Want your guitar solos and licks to sound amazing to anyone listening?

The Hirajoshi scale is an amazing tool for this.

What is this scale?

It’s a pentatonic scale (meaning: it only has five notes) that originated in Japan.

No, this is not exactly the same as other pentatonic scales you may know, such as the pentatonic major or minor scales. Don't worry, it’s really easy and fun to learn.

But not like the usual pentatonic scale-- it has a very unique sound you don't hear very often.

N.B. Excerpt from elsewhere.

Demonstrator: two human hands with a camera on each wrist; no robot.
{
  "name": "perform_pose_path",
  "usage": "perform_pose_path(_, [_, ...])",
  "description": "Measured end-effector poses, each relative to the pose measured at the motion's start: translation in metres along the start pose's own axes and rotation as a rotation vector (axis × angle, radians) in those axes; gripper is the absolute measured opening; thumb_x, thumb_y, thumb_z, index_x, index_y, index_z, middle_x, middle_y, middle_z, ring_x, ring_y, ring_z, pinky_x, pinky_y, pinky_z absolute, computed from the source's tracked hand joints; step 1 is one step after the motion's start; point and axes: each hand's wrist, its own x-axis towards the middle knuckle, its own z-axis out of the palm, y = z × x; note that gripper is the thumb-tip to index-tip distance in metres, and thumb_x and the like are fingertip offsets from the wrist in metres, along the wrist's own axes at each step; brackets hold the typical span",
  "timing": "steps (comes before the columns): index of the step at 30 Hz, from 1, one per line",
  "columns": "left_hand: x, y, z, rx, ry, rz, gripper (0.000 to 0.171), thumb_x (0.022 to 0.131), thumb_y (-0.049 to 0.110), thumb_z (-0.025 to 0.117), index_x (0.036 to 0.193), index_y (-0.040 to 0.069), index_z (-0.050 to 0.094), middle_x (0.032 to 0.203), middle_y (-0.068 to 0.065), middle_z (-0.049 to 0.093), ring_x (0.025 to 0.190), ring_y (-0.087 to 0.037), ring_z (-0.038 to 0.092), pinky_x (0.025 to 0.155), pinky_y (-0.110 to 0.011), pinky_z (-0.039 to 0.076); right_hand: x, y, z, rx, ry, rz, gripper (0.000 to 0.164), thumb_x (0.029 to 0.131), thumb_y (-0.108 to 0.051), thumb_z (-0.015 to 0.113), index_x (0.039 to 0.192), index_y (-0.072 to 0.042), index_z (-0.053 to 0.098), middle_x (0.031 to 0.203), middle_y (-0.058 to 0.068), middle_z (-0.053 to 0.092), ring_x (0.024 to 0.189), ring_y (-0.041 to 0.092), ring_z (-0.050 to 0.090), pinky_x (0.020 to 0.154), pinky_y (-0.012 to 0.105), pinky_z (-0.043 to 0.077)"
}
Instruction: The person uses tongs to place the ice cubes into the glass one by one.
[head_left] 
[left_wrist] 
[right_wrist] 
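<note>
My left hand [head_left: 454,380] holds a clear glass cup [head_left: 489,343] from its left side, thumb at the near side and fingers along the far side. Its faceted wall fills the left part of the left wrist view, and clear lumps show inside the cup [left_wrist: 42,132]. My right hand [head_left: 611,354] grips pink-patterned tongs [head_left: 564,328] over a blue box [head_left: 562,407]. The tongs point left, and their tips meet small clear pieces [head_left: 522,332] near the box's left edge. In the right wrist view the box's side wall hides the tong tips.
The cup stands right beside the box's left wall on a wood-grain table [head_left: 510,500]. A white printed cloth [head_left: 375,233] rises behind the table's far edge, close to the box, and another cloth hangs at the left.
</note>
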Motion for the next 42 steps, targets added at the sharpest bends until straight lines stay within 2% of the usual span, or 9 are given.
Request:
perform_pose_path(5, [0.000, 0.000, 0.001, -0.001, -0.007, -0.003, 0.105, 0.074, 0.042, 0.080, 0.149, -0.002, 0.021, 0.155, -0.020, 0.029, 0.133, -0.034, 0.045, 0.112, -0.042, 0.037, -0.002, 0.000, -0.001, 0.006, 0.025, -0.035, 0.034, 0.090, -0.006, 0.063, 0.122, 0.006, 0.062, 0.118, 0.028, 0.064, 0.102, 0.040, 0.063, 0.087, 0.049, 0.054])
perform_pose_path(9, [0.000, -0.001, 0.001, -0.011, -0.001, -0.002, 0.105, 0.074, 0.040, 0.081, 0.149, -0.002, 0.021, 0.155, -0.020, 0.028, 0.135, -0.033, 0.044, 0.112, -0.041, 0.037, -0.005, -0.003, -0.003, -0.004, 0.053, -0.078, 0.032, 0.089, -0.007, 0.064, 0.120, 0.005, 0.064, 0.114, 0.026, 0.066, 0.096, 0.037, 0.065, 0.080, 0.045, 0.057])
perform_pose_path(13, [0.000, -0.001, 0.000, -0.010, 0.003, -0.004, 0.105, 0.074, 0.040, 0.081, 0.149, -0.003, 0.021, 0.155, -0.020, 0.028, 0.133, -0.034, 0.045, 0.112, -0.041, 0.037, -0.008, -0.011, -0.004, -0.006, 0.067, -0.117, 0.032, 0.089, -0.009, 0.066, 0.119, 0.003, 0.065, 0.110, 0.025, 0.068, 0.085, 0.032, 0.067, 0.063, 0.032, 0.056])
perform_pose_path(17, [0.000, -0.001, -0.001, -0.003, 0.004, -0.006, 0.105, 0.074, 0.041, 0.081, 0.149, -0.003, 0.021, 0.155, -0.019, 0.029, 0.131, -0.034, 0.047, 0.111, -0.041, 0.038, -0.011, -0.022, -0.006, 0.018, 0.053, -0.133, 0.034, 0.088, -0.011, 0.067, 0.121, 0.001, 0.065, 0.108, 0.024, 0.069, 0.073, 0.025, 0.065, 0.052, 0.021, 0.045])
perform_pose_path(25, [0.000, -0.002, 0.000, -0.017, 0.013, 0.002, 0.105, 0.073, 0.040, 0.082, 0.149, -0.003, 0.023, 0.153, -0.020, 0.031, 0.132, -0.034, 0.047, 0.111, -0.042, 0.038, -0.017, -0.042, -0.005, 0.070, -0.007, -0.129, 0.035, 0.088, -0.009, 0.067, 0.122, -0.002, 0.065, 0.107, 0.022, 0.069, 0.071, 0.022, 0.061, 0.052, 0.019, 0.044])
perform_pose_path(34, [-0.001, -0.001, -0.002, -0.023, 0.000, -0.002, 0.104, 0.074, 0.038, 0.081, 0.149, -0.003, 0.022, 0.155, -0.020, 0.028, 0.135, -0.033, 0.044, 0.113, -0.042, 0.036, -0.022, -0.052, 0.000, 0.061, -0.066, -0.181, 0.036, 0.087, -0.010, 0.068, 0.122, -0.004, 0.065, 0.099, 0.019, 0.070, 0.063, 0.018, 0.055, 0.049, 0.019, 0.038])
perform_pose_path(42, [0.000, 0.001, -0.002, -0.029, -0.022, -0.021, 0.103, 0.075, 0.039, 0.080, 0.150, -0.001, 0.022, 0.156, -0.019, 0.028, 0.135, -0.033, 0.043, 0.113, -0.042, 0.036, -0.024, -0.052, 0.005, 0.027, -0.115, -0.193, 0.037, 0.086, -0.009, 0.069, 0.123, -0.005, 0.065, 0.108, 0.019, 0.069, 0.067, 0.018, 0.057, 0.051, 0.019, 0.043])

Which means, when you begin using it-- you'll get an increase of new ideas to enliven your guitar licks and solos.

To start, check out the video below to see & hear the Hirajoshi scale shapes at work:


Now that you know the basics, listed here are the best ways to combine the Hirajoshi scale into your guitar playing:

Hirajoshi Scale Tip # 1: Connect the Shapes

In the video recording, I demonstrated to you 5 patterns of the Hirajoshi scale. These patterns combine together like gears in a machine to create ONE SCALE that envelops the whole entire guitar neck.

Here is your task:

Play the 5 shapes until you have the power to play them consecutively without even thinking about it.

This is essential to soloing all over the guitar without becoming lost.

Watch this video to get more advice on how to learn any scale all over the guitar:


Hirajoshi Scale Tip # 2: Take Advantage Of Rubato

One of my own personal lead guitar pet peeves is lack of rhythmic variety.

Translation: guitar licks that only use exact divisions of the beat (8th notes, 16th notes, or quarter notes) and never utilize rubato.

What is rubato technique?

Rubato means suddenly speeding up (or decelerating) your playing and not being in strict time.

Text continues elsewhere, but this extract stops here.